Dopo il non meno interessante lavoro "The Sinister Urge", targato 2001, bisognerà attendere cinque anni per l'uscita di questo "Educated Horses".
Cinque anni particolari per uno come lui, visto che nel corso di questi, oltre a co-produrre l'album tributo ai Ramones "We're A Happy Family", ha iniziato anche a dirigere qualche film horror di buona qualità (il ruolo di regista ormai è risaputo che ce l'ha nel sangue) come "La Casa Dei 1000 Corpi" o "La Casa Del Diavolo".

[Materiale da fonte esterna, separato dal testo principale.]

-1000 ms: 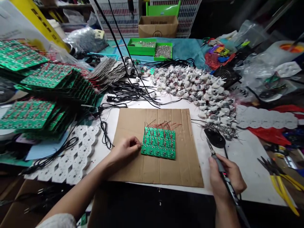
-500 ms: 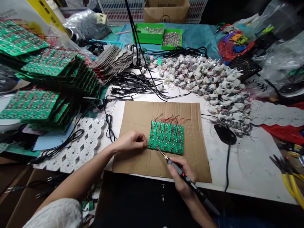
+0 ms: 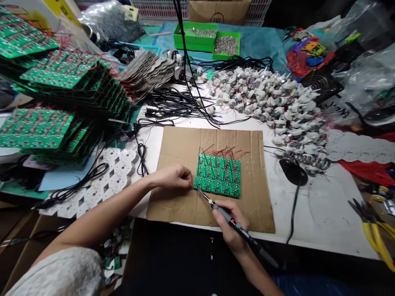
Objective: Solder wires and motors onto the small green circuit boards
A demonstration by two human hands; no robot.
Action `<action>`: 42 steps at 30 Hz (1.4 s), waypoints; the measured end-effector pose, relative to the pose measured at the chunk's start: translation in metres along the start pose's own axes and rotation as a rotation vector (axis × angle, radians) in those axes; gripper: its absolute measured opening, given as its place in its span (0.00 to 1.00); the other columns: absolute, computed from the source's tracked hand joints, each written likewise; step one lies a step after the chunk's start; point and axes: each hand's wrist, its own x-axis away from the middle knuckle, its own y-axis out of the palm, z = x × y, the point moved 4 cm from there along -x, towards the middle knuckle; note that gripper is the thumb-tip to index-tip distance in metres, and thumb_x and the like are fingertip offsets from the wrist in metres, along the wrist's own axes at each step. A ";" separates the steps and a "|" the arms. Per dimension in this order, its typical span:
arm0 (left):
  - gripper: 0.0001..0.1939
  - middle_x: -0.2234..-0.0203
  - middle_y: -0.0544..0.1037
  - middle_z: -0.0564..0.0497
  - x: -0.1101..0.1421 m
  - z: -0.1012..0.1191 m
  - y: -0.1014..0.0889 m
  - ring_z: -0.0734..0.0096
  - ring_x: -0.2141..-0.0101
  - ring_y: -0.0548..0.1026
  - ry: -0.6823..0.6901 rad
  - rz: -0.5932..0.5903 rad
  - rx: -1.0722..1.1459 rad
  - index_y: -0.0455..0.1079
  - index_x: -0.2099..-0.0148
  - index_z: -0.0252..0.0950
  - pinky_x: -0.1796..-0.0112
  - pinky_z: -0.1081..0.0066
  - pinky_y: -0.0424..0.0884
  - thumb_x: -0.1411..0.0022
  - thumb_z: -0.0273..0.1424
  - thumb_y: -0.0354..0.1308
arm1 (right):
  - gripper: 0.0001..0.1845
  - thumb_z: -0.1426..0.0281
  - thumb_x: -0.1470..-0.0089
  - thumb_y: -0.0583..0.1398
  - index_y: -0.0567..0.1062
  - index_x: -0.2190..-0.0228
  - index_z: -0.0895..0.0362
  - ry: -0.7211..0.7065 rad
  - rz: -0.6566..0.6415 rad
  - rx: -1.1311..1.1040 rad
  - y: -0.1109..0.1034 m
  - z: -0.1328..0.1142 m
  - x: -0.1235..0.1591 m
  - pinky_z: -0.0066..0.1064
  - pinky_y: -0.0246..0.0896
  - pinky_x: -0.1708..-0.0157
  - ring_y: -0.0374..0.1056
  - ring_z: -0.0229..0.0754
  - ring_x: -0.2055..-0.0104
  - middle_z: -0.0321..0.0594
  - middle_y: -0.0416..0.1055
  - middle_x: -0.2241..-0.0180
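A green circuit board panel [image 3: 218, 176] with red and black wires along its far side lies on a sheet of cardboard [image 3: 179, 144]. My right hand [image 3: 231, 224] grips a soldering iron [image 3: 228, 218] like a pen, a small red light showing on its handle. The iron's tip is at the board's near left corner. My left hand [image 3: 177, 176] is closed in a pinch at the board's left edge, close to the tip. Whatever its fingertips hold is too small to make out.
Stacks of wired circuit boards [image 3: 58, 74] stand at the left. Black power cords [image 3: 175, 105] and a heap of white motor-like parts [image 3: 262, 94] lie beyond the cardboard. Green trays [image 3: 195, 41] hold small metal pieces. Yellow-handled pliers [image 3: 372, 232] rest at the right edge.
The soldering iron's tip has moved left along the board's near edge to its corner, close to my left hand. My left hand stays pinched; the view has shifted slightly.
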 end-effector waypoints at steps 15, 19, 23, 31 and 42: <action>0.11 0.76 0.74 0.54 -0.003 0.001 -0.001 0.76 0.75 0.66 -0.049 0.013 -0.054 0.74 0.67 0.33 0.73 0.72 0.57 0.47 0.36 0.55 | 0.07 0.70 0.39 0.65 0.80 0.58 0.50 -0.029 -0.011 0.029 0.005 0.001 -0.003 0.27 0.73 0.66 0.77 0.40 0.68 0.34 0.80 0.65; 0.11 0.77 0.73 0.54 -0.004 0.003 -0.002 0.76 0.76 0.65 -0.063 0.020 -0.072 0.74 0.69 0.34 0.73 0.72 0.57 0.48 0.36 0.55 | 0.06 0.69 0.39 0.65 0.80 0.58 0.51 -0.019 -0.018 0.045 0.005 0.001 -0.003 0.29 0.74 0.65 0.77 0.40 0.68 0.35 0.80 0.65; 0.11 0.78 0.71 0.55 -0.005 0.004 -0.003 0.76 0.76 0.64 -0.075 0.030 -0.082 0.73 0.70 0.34 0.74 0.72 0.56 0.49 0.36 0.55 | 0.06 0.69 0.39 0.65 0.80 0.59 0.51 -0.005 -0.030 0.053 0.005 0.002 -0.001 0.29 0.73 0.65 0.77 0.40 0.68 0.35 0.80 0.66; 0.09 0.79 0.70 0.55 -0.006 0.004 -0.002 0.76 0.76 0.64 -0.117 0.058 -0.061 0.72 0.71 0.34 0.74 0.71 0.55 0.50 0.36 0.56 | 0.07 0.69 0.39 0.65 0.80 0.57 0.51 -0.002 0.019 0.027 0.003 0.002 -0.001 0.28 0.73 0.68 0.76 0.41 0.69 0.35 0.79 0.67; 0.09 0.77 0.73 0.55 -0.004 0.001 -0.001 0.76 0.75 0.66 -0.105 0.070 -0.008 0.73 0.70 0.34 0.73 0.72 0.56 0.50 0.35 0.57 | 0.06 0.68 0.39 0.65 0.80 0.58 0.51 -0.002 0.012 0.053 0.002 0.001 -0.002 0.29 0.72 0.69 0.75 0.41 0.70 0.35 0.78 0.68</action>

Ed effettivamente nell'universo di Rob Zombie qualcosa stava cambiando davvero. A parte la sopracitata apertura al mondo cinematografico, proprio in "The Sinister Urge" si sentiva già qualcosa di diverso. Ma in "Educated Horses" Rob fa ancora di più. Innanzitutto, via Mike Riggs dal gruppo, per lasciare spazio a John 5, ex chitarrista dei sopracitati Marilyn Manson, che aggiunge un po' di pepe al tutto con i suoi riff belli pesanti. Secondariamente, ora la Superbestia non è più solo quel misterioso personaggio splatter di "Hellbilly Deluxe", o il pazzoide sfrenato di "The Sinister Urge" ma si avvicina anche a suoni che molti non si sarebbero mai aspettati da lui. E a volte ci riesce ("Foxy, Foxy", stracriticata dai più, o le marce acustiche di "Death Of It All" e "Ride"), a volte invece di meno, facendo uscire la sua faccia sicuramente più brutta, ma brutta nel vero senso della parola ("The Scorpion Sleeps", forse la peggiore canzone di Rob, caratterizzata da una melodia che non riesco ad apprezzare del tutto).
Non mancano comunque i pezzi nel suo classico stile, come "Let It All Bleed Out" (molto vicina alle recenti "cavalcate" dei Rammstein), "American Witch", "The Lords Of Salem" (entrambe ispirate ai massacri di Salem di fine '600, consigliata soprattutto la seconda), "The Devil's Rejects" (forse il tema postumo di "La Casa Del Diavolo"?) o la strumentale "100 Ways", con un basso leggermente riconducibile ai suoni di mr. Trent Reznor ai tempi di "The Fragile" ("Ripe (With Decay)" docet). Insomma, pane per i denti di tutti. Ed è questo che conta.
Però Rob, nel suo fare di più, ha forse osato troppo badando un po' meno alla qualità. "Educated Horses" è lungi dall'essere un capolavoro, ma nonostante tutto non è un cd mediocre come certi dicevano all'epoca. Basta solo saltare qualche paraculata di scarsa qualità per trovare diversi barlumi di genio sparsi qua e là.
Rob parla di quello di cui parlerei io se scrivessi mai dei pezzi metal.
"The Scorpion Sleeps" è già un CLASSICO.